Which industries are most favorable for robotics adoption today?
Factory floor automation, no doubt. Warehouse robots and industrial environments will see the fastest adoption. There is a lot written about robots in the home folding laundry, but that is still some way away economically, by capability and from a human safety perspective.
Industrial automation is different. Hazardous conditions and repetitive jobs can be streamlined. Robots for automotive manufacturing, pharmacy, gripper sort handling applications, agriculture and warehouses are absolutely happening globally. I believe we will see a boom in robotics, not necessarily in the humanoid context, but across industries, manufacturing and agriculture.
Can you share a few words on the implications of your partnership with Micron Technology?

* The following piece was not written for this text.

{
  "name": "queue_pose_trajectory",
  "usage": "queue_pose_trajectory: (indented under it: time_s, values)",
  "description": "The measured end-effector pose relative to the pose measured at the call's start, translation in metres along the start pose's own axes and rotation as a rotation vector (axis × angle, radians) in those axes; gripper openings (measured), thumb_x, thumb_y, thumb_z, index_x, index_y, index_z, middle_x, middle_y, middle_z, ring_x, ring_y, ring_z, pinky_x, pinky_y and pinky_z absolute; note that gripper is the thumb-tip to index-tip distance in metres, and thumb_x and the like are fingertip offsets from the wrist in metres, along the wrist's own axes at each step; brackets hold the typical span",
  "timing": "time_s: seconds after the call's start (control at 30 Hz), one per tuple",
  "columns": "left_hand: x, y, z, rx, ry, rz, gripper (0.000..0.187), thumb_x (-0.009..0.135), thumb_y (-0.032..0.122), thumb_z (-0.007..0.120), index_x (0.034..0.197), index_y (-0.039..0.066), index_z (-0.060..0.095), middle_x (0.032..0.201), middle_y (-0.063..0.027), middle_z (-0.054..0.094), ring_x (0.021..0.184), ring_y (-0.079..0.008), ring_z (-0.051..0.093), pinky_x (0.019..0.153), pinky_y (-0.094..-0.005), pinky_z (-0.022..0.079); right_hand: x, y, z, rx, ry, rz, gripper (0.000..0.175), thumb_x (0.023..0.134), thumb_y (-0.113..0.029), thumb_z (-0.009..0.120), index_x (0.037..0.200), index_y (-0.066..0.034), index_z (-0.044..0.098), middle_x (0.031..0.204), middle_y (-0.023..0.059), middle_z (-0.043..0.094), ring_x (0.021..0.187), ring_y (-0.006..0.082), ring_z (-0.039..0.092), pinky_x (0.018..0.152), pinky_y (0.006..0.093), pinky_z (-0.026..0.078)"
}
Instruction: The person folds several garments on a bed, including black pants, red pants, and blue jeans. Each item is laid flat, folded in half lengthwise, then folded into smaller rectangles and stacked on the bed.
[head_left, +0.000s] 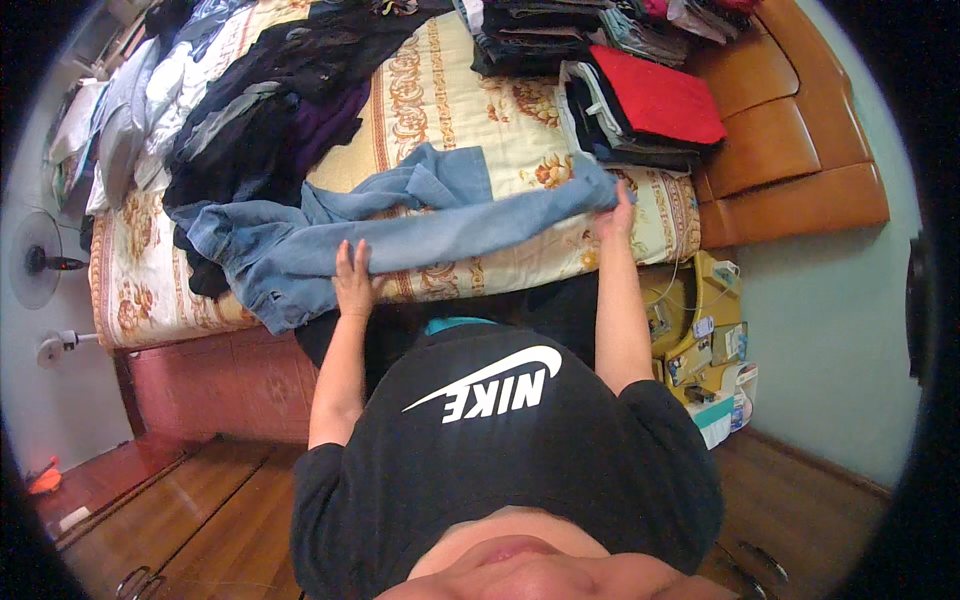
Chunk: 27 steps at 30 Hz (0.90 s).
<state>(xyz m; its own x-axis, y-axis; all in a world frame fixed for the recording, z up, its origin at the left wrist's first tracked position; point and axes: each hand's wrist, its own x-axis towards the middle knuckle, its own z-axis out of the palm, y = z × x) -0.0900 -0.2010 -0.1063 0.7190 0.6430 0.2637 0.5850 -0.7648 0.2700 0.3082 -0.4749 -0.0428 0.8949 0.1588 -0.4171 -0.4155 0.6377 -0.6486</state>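
A pair of light-blue jeans (405, 236) lies across the near side of the bed, its bunched waist part at the left. One trouser leg stretches to the right; the other lies bent behind it. My left hand (356, 281) rests on the near edge of the stretched leg, fingers extended and slightly apart. At the far end of that leg, my right hand (615, 214) grips the denim near the hem, thumb and fingers partly hidden by the cloth. Both hands are over the bed's near edge.
A floral bedspread (409, 97) covers the bed. Dark loose clothes (262, 112) are heaped behind the jeans at left. A folded stack topped with red cloth (660, 94) stands near the brown headboard (757, 135). A yellow bedside stand (705, 300) holds cables and small items; a fan (36, 259) is far left.
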Motion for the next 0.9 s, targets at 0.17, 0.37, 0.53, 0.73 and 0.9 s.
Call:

I cannot disclose the details of our partnership, but compute and memory are tied at the hip. In the physical AI world, we need to partner very closely around memory.
Our entire software construct is built around how tightly we integrate the memory subsystem with our compute subsystem. Micron is an amazing company, and we have partnered with them deeply to build a solution we can jointly scale for physical AI.
What are your priorities for the next 12 months?
For us, we have built best-in-class technology. We have the best silicon and software for scaling physical AI compared to other companies. My headwind is that we are a startup. If we were a public company, life would be a lot easier.
The key priority now is scaling. That means scaling our go-to-market, our partner ecosystem, our sales and support structure, and our software so it becomes easier to use every day. If I had to use one word for the next 12 months, it would be scaling.